--- Data extract Enclosed Below ---

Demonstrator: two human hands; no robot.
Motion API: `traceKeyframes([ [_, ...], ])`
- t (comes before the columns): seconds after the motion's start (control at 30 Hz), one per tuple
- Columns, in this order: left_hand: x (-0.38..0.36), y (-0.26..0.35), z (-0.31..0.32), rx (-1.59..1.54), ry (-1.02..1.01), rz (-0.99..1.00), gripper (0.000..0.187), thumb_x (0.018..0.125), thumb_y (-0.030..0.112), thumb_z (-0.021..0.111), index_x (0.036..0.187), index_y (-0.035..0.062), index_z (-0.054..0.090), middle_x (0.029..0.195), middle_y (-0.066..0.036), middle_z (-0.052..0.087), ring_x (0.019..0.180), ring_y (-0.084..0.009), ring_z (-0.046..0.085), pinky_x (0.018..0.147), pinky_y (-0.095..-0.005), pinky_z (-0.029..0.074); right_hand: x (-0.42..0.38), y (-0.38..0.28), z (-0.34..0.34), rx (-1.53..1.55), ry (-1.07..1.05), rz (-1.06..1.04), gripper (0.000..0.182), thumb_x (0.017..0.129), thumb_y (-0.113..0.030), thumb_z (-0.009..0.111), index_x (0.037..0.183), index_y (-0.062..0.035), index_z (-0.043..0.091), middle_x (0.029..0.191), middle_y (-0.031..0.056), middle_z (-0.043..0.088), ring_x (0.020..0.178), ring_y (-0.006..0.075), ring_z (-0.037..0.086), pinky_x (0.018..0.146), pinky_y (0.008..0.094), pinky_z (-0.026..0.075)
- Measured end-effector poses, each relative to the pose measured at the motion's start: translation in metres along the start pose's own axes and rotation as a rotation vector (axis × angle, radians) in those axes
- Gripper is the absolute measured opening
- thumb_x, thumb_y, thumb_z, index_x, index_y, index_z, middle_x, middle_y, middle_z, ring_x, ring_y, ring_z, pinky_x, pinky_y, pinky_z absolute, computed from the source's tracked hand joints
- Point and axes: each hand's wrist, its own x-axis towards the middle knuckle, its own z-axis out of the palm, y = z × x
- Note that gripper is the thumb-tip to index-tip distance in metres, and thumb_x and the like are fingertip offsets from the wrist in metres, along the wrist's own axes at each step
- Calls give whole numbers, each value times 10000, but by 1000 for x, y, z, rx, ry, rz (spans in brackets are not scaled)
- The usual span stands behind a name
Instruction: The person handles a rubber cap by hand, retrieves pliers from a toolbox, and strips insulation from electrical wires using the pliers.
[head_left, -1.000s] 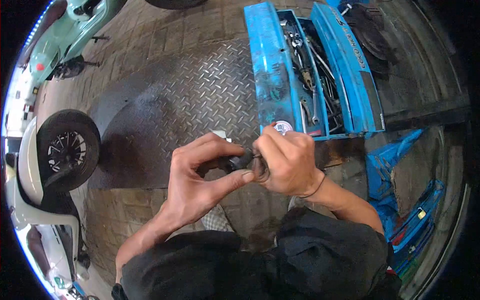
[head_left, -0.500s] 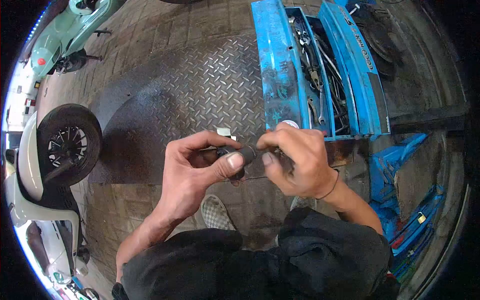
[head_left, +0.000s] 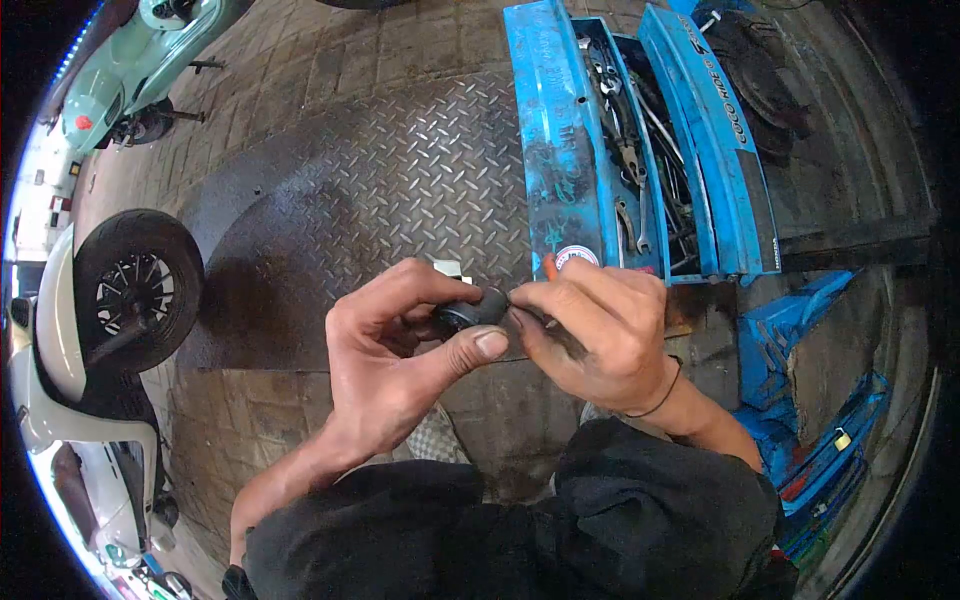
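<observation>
A small, dark, rounded part (head_left: 485,308) is pinched between the thumb and fingers of my left hand (head_left: 380,365), above the front edge of the metal plate. My right hand (head_left: 605,335) is closed, thumb and index fingertip pinched together right at the part's right end. Whatever sits between those right fingertips is too small to make out. Past my left fingers shows a small pale piece (head_left: 448,268). A bit of orange (head_left: 550,267) appears just beyond my right knuckles, beside a round white sticker (head_left: 575,254).
A blue open toolbox (head_left: 550,130) filled with wrenches and pliers stands ahead right. Diamond-tread plate (head_left: 440,170) covers the paving in front. Scooters flank the left side, one with a black wheel (head_left: 140,290). More blue metalwork (head_left: 800,400) lies at the right.
My right fingertips have closed in against the part's end. My left thumb has slid rightward along it, and the part has turned slightly.
</observation>
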Motion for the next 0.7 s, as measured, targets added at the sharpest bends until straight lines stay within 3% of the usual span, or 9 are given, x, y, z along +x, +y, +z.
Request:
traceKeyframes([
  [0.1, 1, -1, 6, 25, 34, 84, 339, 739, 128, 918, 982, -32, 744, 844, -18, 647, 713, -45, 519, 597, -225, 386, 5, -3, 0, -89, 3, -30, 229, 700, -129, 784, 885, -84, 656, 729, 43, 540, 523, 209, 578, 466, 344, 414],
  [0.43, 0, 0, 1, 128, -43, 22, 354, 727, 181, 925, 966, -12, 750, 817, -25, 654, 735, -61, 562, 623, -232, 420, 2, 5, 5, -112, -54, -132, 202, 770, -231, 716, 791, -78, 586, 699, 49, 504, 521, 190, 578, 461, 338, 407],
  [0.53, 2, -1, -5, 142, -95, 158, 339, 727, 165, 921, 956, -16, 747, 823, -38, 661, 747, -78, 590, 635, -237, 433, 4, 8, -3, -119, -44, -165, 214, 772, -253, 722, 783, -85, 590, 713, 51, 530, 508, 187, 567, 457, 339, 412],
  [0.6, 1, -2, -12, 234, -165, 176, 315, 767, 147, 898, 973, -29, 738, 844, -49, 674, 762, -104, 620, 660, -248, 466, 8, 24, -15, -231, 44, -147, 275, 823, -272, 774, 783, -59, 604, 657, 41, 518, 495, 229, 535, 487, 351, 423],
  [0.63, -1, -1, -12, 236, -165, 177, 315, 767, 147, 898, 973, -29, 738, 844, -49, 674, 762, -104, 620, 660, -248, 466, 9, 34, -20, -163, 122, -121, 206, 782, -182, 740, 754, -52, 583, 637, 39, 502, 495, 222, 515, 518, 353, 451],
  [0.7, -7, 0, -12, -247, -125, -184, 351, 831, 168, 835, 1049, -74, 703, 978, -150, 691, 841, -212, 692, 673, -321, 564, 11, 33, -34, -17, 68, -32, 157, 763, -153, 708, 749, -48, 592, 639, 62, 523, 501, 237, 530, 507, 354, 442],
])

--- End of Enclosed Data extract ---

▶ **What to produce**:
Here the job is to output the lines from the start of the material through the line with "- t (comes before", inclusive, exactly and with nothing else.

▶ **Exercise response**:
Demonstrator: two human hands; no robot.
Motion API: `traceKeyframes([ [_, ...], ])`
- t (comes before the columns): seconds after the motion's start (control at 30 Hz), one per tuple

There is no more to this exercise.